Kreizler no había mostrado mucho interés hasta ese momento, pero estos últimos hechos parecieron intrigarle.
— ¿Conocemos el nombre del militar?
— No se incluía en el informe. Hobart piensa investigar un poco mañana en el Ministerio de la Guerra.
— Bien. Pero asegúrate de telegrafiar por la mañana a los sargentos detectives la información que ahora disponemos. Puede que sigan los detalles.
A continuación repasamos los demás casos que yo había seleccionado, pero por varios motivos al final los descartamos todos. Seguidamente nos sumergimos en la pila de nombres que Kreizler había conseguido en el St. Elizabeth, y durante las horas que siguieron logramos descartarlos a todos excepto unos pocos. Finalmente, pasada ya la una de la madrugada, me retiré a mi habitación y me serví un buen vaso de whisky con soda, pero me quedé dormido con la ropa puesta cuando apenas había bebido la mitad.

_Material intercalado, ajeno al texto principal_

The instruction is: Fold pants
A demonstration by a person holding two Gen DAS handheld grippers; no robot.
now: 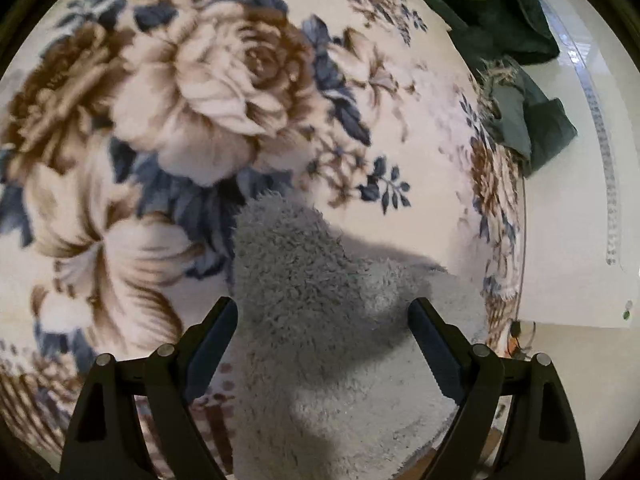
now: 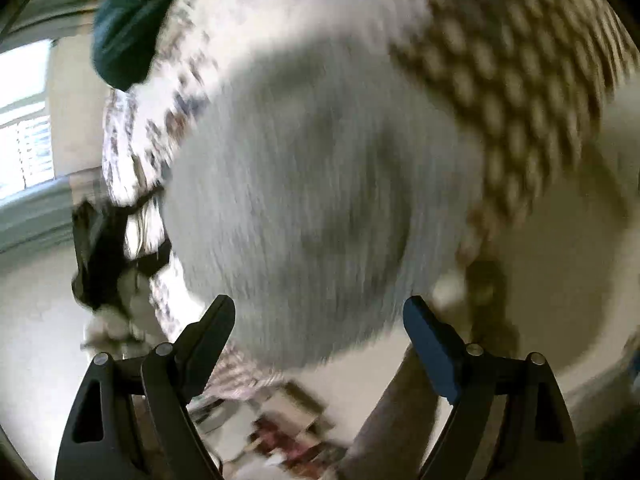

El jueves por la mañana volvía a estar en mi escritorio del Ministerio del Interior, perdido en más historias de muertes sin resolver en la zona fronteriza. A eso del mediodía, Hobart regresó de su breve viaje al Ministerio de la Guerra, donde había averiguado un hecho decepcionante: el sargento de caballería que figuraba en el caso del asesinato del abuelo tenía cuarenta y cinco años en la época del suceso. Esto hacía que tuviera cincuenta y dos en 1896: demasiado viejo para encajar en el retrato que habíamos bosquejado de nuestro asesino. No obstante, pensé que valía la pena tomar nota de su nombre y de su último paradero conocido (había abierto una tienda de telas en Cincinnati después de retirarse del ejército), por si nuestra hipótesis referente a la edad resultaba equivocada.